Regulators asked major U.S. banks to undergo stress tests last spring and early summer to see how they would hold up under financial stress, CNBC reports, citing sources familiar with the matter.
Months before stock markets embarked on the wild rides they've been on for several weeks now, officials at the Federal Reserve, the Federal Deposit Insurance Corporation, and the Office of the Comptroller of the Currency quietly asked several banks — including Bank of America, JPMorgan Chase, Citigroup and Morgan Stanley — to stress-test their capital levels and see if they could raise emergency funds if needed, sources say.
Citigroup Chairman Richard Parsons has confirmed that his bank had participated in the latest stress test.
"If you are going to have a go-forward scenario where no one is too big to fail because you’ve got a plan for how to deal with that, you have to have a plan," he tells CNBC.
Calls have arisen for fresh stress tests similar to the ones conducted in 2009 in wake of the Lehman Brothers collapse and financial crisis.
Some say tests need to be even tougher than just a few years ago due to the global nature of today's many economic woes.
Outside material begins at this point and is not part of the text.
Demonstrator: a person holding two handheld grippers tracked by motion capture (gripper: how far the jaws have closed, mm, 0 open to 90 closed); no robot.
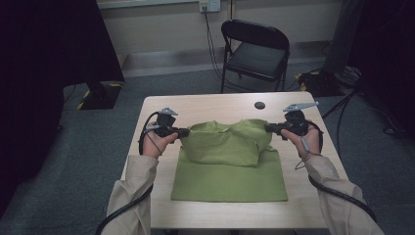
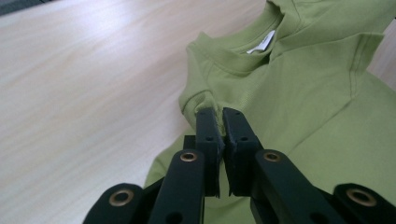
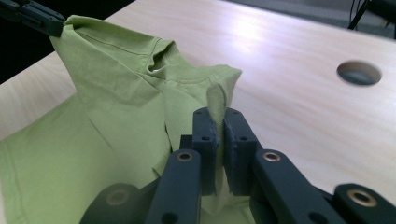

"Europe and the United States both need to conduct another round of stress tests on their banks, with a model similar to what was done in the United States in 2009, but with a more negative downside scenario — in particular, assessing the effects of a major sovereign debt problem in the euro zone," Simon Johnson, the former chief economist at the International Monetary Fund, writes in the New York Times.
"The point of such a scenario is to determine how much equity financing banks need to have if the world economy turns ugly. If the big banks raise more capital in advance, we are less likely to see economic downturn again become financial catastrophe."